Wednesday, July 02, 2014
Inazu on Justice Ginsburg's dissent . . . and CLS v. Martinez
Justice Ginsburg’s Hobby Lobby dissent criticizes the majority for failing to distinguish between a community of believers of the same religion and other forms of communities: “The distinction between a community made up of believers in the same religion and one embracing persons of diverse beliefs, clear as it is, constantly escapes the Court’s attention. One can only wonder why the Court shuts this key difference from sight.”
But, as my friend and fellow prawf John Inazu, observes, one could level a similar critique of the majority opinion in Christian Legal Society v. Martinez. In that opinion, Justice Ginsburg rejected the distinctive claims of the Christian group -- that is, the group's claim that leadership in the group should be limited to those who embrace the group's views and commitments -- in favor of an “all-comers” policy that required all student groups -- including communities made up of believers in the same religion -- to accept any student who wanted to join, regardless of that student’s beliefs or practices. Isn't it fair to say that groups that want to maintain their distinctive faith-commitments (or philosophical or ideological commitments) and practices are different than those that do not? In Martinez, it seemed to some of us that the "Court shut this key difference from sight."
For more on Justice Ginsburg's CLS opinion (including a response to the argument that it was a "subsidy" case), check out this article by Inazu.
I don't see what one has to do with the other. CLS v. Martinez was a limited public forum case and the question was whether the all-comers rule was viewpoint-neutral and reasonable. It was. That doesn't mean it was a good rule (it wasn't) or that it's right to apply the same non-discrimination rule to CLS as you do to the chess club (it's not). It just means that the rule doesn't violate the First Amendment.
The piece you excerpt from Ginsburg's dissent is about how to think about which organizations can make RFRA claims. I don't agree with her conclusion. But I don't see how her view that the character of an organization should affect its ability to make a RFRA claim has any bearing on the correctness of CLS v. Martinez.
Posted by: JHW | Jul 2, 2014 5:27:10 PM
I don’t think either Rick or I is making a doctrinal comparison (although many scholars have critiqued Martinez’s limited public forum analysis and its premise that the rights of speech and association “merge”). My point in linking Justice Ginsburg’s Hobby Lobby rhetoric to her Martinez majority was to suggest that the distinction between groups made up of religious believers and those more open to diverse beliefs is often a fairly intuitive one. The all-comers logic operative in Martinez elides the distinction.
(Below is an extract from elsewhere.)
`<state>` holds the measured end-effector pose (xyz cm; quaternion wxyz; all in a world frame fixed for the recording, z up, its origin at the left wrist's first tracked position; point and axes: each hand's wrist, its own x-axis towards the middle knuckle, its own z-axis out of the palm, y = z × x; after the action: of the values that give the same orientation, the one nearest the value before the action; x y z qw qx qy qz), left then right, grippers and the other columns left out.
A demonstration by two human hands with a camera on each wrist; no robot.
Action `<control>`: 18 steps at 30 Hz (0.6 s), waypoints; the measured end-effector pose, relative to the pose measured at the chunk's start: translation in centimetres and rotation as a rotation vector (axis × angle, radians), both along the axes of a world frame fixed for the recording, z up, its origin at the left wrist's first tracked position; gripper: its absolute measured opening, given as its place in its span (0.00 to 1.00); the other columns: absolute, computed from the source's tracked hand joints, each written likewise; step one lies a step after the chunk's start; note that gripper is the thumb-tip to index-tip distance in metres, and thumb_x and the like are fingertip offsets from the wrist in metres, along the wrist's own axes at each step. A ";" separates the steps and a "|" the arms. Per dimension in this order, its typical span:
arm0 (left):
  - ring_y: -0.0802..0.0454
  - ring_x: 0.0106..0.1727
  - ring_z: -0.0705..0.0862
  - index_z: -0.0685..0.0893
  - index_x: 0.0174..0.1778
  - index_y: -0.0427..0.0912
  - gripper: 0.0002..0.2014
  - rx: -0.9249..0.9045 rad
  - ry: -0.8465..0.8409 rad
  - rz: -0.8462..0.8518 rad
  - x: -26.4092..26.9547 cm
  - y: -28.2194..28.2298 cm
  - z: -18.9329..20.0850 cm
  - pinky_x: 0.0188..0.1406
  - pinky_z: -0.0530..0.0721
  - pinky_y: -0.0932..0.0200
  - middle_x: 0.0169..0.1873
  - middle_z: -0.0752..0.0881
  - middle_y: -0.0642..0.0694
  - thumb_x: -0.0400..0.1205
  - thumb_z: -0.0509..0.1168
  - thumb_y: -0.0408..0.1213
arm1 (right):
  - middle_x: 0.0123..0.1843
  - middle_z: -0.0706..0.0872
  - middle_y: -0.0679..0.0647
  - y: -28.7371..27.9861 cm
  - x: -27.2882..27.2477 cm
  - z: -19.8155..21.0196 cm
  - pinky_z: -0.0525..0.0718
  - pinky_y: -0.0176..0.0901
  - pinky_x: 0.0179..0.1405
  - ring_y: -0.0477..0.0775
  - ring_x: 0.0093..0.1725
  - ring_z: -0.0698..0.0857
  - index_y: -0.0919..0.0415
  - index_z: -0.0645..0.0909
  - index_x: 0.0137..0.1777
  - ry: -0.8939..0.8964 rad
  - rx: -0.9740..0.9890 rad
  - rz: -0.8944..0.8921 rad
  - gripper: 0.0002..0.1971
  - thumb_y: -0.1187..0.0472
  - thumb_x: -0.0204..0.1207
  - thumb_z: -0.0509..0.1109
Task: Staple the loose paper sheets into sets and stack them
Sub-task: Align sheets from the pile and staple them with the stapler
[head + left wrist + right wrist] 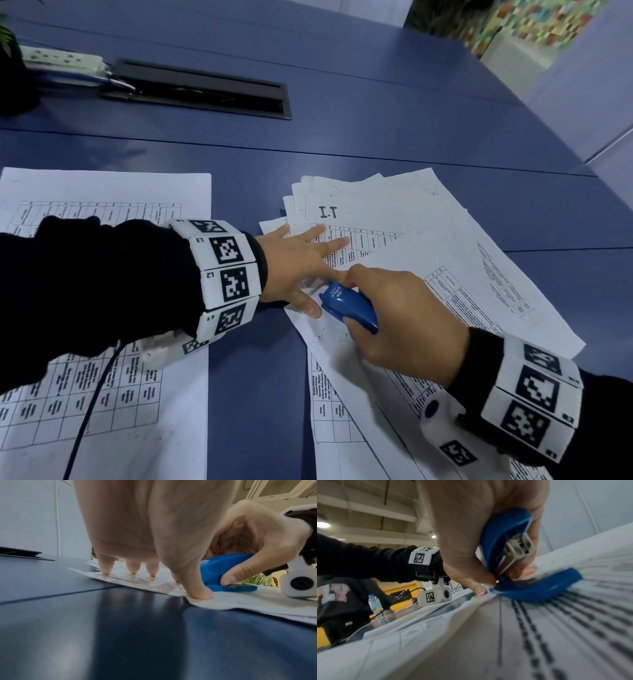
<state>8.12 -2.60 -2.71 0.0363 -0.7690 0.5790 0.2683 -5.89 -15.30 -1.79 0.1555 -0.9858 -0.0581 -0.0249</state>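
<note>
While the left hand (294,260) pins them, printed sheets (394,219) lie fanned

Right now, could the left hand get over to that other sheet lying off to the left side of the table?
Probably yes. The left hand lies flat with fingers spread on the fanned papers, holding nothing, and the left sheet lies uncovered under that forearm. Lifting off would free the papers beside the blue stapler.

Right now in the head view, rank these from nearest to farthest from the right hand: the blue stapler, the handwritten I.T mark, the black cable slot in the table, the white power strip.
1. Blue stapler: gripped in the right hand.
2. Handwritten I.T mark: on the fanned sheets, just beyond the hand.
3. Black cable slot: far side of the table, left of centre.
4. White power strip: far left corner.
</note>
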 end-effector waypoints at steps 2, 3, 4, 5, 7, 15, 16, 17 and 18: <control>0.46 0.82 0.33 0.58 0.76 0.73 0.30 -0.003 0.008 0.004 0.0 0.0 0.0 0.78 0.46 0.29 0.82 0.34 0.57 0.79 0.63 0.57 | 0.33 0.82 0.52 0.2 0.0 0.0 0.76 0.42 0.19 0.55 0.24 0.78 0.60 0.76 0.47 -0.022 -0.058 0.030 0.14 0.61 0.60 0.67; 0.46 0.82 0.32 0.59 0.76 0.73 0.30 -0.005 0.011 0.008 0.0 0.0 0.1 0.78 0.46 0.29 0.82 0.34 0.57 0.79 0.64 0.56 | 0.33 0.83 0.52 0.3 -0.1 0.0 0.75 0.42 0.18 0.56 0.24 0.78 0.60 0.74 0.48 -0.031 -0.082 0.041 0.15 0.61 0.60 0.67; 0.46 0.82 0.32 0.60 0.75 0.72 0.29 -0.007 0.013 0.011 0.0 0.0 0.1 0.78 0.46 0.29 0.82 0.35 0.57 0.79 0.64 0.56 | 0.33 0.82 0.52 0.4 -0.1 0.0 0.73 0.41 0.18 0.55 0.23 0.78 0.59 0.73 0.48 -0.041 -0.103 0.052 0.15 0.61 0.60 0.67; 0.46 0.82 0.32 0.61 0.75 0.72 0.29 -0.006 0.014 0.012 0.0 -0.1 0.1 0.78 0.45 0.29 0.82 0.35 0.57 0.79 0.64 0.56 | 0.33 0.82 0.53 0.5 -0.1 0.0 0.72 0.40 0.17 0.55 0.23 0.78 0.59 0.72 0.48 -0.051 -0.119 0.061 0.15 0.62 0.59 0.68; 0.46 0.82 0.32 0.61 0.75 0.72 0.29 -0.008 0.015 0.013 0.0 -0.2 0.0 0.78 0.46 0.29 0.82 0.35 0.57 0.79 0.64 0.56 | 0.33 0.82 0.54 0.6 -0.1 0.0 0.70 0.40 0.15 0.56 0.21 0.77 0.62 0.74 0.45 -0.060 -0.145 0.080 0.14 0.65 0.58 0.69; 0.46 0.82 0.33 0.61 0.75 0.72 0.29 0.002 0.010 0.014 0.1 -0.2 0.1 0.78 0.46 0.29 0.82 0.35 0.58 0.79 0.63 0.57 | 0.34 0.82 0.57 1.0 -0.2 -0.3 0.74 0.46 0.11 0.60 0.21 0.76 0.66 0.78 0.43 -0.029 -0.224 0.078 0.17 0.72 0.52 0.73; 0.45 0.82 0.33 0.59 0.76 0.73 0.30 0.005 0.009 0.012 0.1 -0.2 0.1 0.78 0.46 0.29 0.82 0.35 0.58 0.79 0.63 0.57 | 0.34 0.82 0.57 1.0 -0.3 -0.3 0.74 0.46 0.12 0.60 0.22 0.77 0.66 0.78 0.44 -0.025 -0.238 0.083 0.17 0.72 0.52 0.73; 0.45 0.82 0.33 0.57 0.76 0.73 0.31 0.010 0.005 0.009 0.1 -0.2 0.1 0.78 0.46 0.29 0.82 0.34 0.57 0.79 0.63 0.58 | 0.34 0.82 0.57 1.0 -0.3 -0.3 0.74 0.45 0.12 0.60 0.22 0.77 0.66 0.79 0.44 -0.026 -0.258 0.091 0.18 0.72 0.52 0.73; 0.45 0.82 0.33 0.55 0.77 0.73 0.32 0.014 0.000 0.005 0.0 -0.2 0.0 0.78 0.46 0.29 0.82 0.34 0.57 0.79 0.63 0.58 | 0.34 0.81 0.56 1.1 -0.3 -0.3 0.73 0.44 0.12 0.60 0.22 0.77 0.66 0.78 0.43 -0.036 -0.281 0.101 0.19 0.71 0.50 0.74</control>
<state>8.15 -2.85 -2.70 0.0412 -0.7701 0.5753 0.2726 -6.21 -14.19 -2.12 0.0160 -0.9931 -0.1132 -0.0264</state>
Consider two related cases. In Truth v. Kent, 543 F.3d 634 (2008), the Ninth Circuit concluded that a high school Bible club violated a school district’s nondiscrimination policies because the club’s requirement that its members “possess a ‘true desire to . . . grow in a relationship with Jesus Christ’ inherently excludes non-Christians.” Another Ninth Circuit decision, Alpha Delta v. Reed, 648 F.3d 790 (2011), suggested that a public university might deny official recognition to Christian student groups that limit “their members and officers [to those who] profess a specific religious belief, namely, Christianity.” Those kinds of conclusions are only possible if one ignores the implications of the language that I highlighted from Justice Ginsburg's Hobby Lobby dissent. (Interestingly, it’s not clear to me that the binary distinction holds as easily in Hobby Lobby itself — some commercial actors like Hobby Lobby and some religious nonprofits may explicitly want to embrace persons of diverse beliefs, at least in certain contexts. That’s one of the reasons that an earlier HHS accommodation limited to nonprofits that "serve primarily persons who share the religious tenets of the organization” came under fire and was ultimately modified.)
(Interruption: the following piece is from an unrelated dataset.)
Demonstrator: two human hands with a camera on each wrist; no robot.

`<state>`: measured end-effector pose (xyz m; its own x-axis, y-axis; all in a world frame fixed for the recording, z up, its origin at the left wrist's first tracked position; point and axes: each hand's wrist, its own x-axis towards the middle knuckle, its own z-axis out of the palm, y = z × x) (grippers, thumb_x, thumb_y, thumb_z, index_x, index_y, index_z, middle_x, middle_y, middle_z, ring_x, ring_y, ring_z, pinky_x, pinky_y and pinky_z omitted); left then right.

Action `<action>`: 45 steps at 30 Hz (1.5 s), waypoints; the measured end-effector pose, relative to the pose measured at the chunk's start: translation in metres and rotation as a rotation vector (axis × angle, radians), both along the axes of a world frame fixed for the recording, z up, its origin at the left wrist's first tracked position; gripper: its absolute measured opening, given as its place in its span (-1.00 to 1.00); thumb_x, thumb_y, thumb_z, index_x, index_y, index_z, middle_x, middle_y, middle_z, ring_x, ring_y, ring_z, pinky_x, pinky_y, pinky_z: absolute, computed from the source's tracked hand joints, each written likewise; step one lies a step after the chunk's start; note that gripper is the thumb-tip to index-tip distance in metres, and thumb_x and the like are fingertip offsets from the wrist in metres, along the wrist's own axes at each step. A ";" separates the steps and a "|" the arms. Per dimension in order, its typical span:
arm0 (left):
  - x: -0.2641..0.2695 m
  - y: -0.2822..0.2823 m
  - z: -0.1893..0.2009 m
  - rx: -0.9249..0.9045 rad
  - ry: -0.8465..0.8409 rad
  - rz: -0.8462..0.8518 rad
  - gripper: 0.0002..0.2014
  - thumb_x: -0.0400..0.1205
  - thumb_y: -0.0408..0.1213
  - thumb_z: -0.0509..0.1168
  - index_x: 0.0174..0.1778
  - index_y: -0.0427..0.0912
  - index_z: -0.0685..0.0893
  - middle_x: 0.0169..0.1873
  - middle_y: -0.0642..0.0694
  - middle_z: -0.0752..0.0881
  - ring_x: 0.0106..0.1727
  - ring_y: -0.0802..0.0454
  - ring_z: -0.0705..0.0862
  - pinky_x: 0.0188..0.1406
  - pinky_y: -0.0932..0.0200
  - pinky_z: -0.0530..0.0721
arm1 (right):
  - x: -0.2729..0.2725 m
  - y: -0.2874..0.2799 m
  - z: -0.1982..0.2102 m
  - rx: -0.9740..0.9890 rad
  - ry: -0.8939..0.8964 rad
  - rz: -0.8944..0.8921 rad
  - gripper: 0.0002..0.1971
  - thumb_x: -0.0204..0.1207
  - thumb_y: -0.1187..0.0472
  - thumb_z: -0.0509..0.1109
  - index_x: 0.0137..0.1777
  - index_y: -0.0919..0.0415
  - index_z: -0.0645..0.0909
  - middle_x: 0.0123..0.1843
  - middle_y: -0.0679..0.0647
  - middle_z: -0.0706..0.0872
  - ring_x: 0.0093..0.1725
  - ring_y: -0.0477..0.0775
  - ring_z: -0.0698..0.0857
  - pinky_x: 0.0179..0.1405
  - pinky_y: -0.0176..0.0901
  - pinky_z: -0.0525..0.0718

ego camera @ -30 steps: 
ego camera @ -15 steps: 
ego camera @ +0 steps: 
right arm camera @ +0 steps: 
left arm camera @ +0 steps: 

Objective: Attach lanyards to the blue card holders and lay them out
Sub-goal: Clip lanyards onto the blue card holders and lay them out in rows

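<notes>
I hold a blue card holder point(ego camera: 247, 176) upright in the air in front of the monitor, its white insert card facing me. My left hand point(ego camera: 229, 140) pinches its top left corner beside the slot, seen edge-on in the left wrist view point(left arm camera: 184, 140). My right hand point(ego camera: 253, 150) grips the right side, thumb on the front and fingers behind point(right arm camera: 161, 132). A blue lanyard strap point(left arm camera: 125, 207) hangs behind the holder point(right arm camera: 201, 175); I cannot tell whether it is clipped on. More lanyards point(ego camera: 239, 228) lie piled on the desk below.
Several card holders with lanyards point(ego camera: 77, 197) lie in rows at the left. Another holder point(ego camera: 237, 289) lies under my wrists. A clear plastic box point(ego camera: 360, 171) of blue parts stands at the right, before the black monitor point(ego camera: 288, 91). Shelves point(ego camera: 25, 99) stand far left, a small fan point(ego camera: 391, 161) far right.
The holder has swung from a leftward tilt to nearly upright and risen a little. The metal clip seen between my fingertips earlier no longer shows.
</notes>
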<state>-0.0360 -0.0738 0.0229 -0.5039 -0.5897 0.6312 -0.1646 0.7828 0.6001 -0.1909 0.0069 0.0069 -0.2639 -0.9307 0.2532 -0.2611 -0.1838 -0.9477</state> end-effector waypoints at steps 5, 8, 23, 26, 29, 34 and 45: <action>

Posted by: John Inazu | Jul 3, 2014 10:50:46 AM
"My point in linking Justice Ginsburg’s Hobby Lobby rhetoric to her Martinez majority was to suggest that the distinction between groups made up of religious believers and those more open to diverse beliefs is often a fairly intuitive one. The all-comers logic operative in Martinez elides the distinction."
Again, I don't understand the line of reasoning here, and the other cited cases don't help me. What do you mean by saying that "[t]he all-comers logic operative in Martinez elides the distinction"? If you mean that the all-comers policy itself ignores this distinction, you're right, but none of these cases were about whether the school policy in question was wise. What is it about the First Amendment analysis in these cases that rests on denying or overlooking the tenability of the distinction?
If we want to talk about themes instead of doctrine, CLS v. Martinez is at least as much a case about institutional autonomy, or government flexibility in which groups it chooses to include in government programs, or judicial restraint and deference in the context of educational institutions, as it is about the appropriate balance between non-discrimination and respecting the right of religious groups to safeguard their character and identity. I am not the only one who thinks both that the decision is clearly right and that the policy it upheld is clearly wrong.